PROBLEM REQUIREMENTS ::
In the material below, how many lines contain the word "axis"? The reply must be that number alone.

--- DATASET RECORDS ---

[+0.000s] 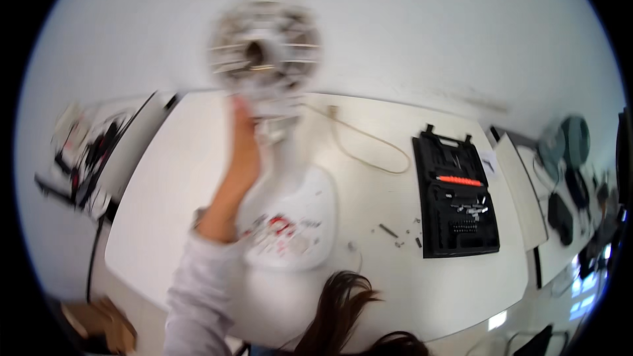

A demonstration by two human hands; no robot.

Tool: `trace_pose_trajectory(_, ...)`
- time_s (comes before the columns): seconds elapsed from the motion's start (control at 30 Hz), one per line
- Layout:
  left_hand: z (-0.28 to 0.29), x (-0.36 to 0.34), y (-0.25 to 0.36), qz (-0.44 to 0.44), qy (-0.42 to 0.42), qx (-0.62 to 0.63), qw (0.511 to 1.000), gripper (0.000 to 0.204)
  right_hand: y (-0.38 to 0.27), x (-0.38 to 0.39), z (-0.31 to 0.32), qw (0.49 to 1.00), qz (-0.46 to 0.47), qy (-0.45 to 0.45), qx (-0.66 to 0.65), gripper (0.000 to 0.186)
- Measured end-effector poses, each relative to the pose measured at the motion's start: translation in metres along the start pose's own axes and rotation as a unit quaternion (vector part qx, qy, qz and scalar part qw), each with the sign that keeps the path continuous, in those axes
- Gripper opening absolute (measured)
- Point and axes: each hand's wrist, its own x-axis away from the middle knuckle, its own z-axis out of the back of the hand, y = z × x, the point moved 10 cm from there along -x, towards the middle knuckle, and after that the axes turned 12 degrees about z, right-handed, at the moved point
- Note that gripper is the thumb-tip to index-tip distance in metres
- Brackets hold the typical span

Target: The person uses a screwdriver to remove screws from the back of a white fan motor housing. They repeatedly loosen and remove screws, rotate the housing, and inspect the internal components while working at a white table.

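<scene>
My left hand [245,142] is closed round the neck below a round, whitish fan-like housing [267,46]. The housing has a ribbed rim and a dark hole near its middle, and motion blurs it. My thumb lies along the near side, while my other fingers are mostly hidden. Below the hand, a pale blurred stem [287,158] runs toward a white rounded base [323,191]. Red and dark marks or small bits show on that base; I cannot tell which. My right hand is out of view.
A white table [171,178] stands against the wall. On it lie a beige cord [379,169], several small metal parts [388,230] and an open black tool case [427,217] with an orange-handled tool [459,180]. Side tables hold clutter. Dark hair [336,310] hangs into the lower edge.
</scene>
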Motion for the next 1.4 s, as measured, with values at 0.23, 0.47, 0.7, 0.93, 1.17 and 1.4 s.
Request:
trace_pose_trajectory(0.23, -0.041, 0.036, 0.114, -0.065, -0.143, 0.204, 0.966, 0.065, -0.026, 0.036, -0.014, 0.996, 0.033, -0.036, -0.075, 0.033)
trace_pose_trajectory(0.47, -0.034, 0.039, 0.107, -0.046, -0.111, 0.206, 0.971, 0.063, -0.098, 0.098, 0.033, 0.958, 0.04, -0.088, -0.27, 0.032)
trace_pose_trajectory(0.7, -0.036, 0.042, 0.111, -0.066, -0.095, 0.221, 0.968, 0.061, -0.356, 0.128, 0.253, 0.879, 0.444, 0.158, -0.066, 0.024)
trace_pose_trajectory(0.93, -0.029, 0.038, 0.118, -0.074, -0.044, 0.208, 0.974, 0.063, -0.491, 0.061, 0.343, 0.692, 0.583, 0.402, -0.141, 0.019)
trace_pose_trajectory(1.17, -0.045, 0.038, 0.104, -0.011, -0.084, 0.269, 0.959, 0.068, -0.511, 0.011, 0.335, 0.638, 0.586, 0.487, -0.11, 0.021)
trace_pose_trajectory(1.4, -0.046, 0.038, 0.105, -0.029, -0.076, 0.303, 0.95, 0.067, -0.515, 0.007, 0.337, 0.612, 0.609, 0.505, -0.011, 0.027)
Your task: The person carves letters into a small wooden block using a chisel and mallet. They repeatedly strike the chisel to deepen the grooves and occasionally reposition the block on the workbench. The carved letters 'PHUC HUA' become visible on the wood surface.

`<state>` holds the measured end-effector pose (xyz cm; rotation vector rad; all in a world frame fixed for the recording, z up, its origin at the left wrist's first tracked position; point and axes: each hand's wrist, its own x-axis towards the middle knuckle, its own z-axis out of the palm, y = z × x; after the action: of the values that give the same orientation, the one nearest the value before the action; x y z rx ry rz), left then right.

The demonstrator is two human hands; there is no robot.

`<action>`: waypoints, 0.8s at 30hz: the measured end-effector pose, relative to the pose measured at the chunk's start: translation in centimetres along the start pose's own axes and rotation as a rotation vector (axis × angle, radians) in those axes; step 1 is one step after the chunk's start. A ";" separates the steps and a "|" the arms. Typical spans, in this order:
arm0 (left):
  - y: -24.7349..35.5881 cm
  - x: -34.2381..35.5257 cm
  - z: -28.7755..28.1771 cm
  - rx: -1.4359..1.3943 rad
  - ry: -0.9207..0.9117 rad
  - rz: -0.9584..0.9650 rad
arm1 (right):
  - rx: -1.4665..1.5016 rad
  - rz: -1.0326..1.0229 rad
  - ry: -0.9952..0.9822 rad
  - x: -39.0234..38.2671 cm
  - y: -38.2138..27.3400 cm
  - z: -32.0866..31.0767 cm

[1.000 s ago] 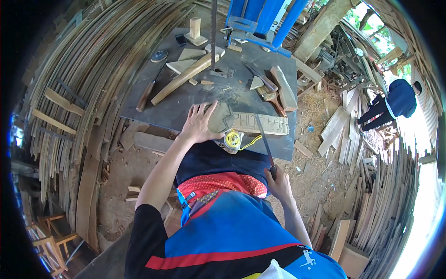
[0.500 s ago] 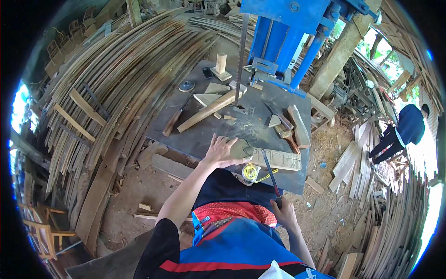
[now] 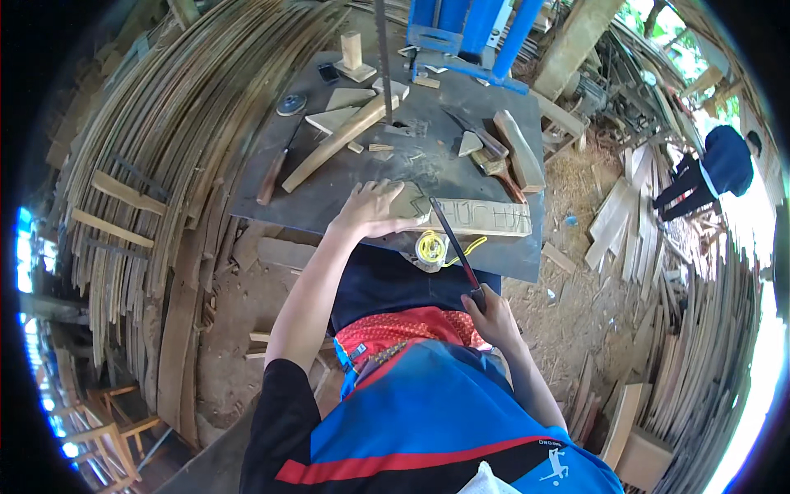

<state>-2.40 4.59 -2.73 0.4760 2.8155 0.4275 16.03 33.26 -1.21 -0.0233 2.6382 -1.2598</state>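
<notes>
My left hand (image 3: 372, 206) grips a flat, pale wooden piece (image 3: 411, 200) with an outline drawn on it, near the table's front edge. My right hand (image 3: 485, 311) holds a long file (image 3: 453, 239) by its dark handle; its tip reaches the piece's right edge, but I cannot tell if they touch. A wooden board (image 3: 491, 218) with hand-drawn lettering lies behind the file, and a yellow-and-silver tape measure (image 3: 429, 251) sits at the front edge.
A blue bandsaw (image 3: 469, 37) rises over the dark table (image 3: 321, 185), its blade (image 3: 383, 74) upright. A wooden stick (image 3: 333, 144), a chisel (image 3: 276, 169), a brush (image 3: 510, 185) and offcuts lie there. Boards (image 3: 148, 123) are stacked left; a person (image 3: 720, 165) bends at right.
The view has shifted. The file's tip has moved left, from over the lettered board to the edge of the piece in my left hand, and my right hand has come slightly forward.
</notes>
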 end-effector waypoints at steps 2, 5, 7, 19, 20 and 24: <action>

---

RESPONSE AREA ::
3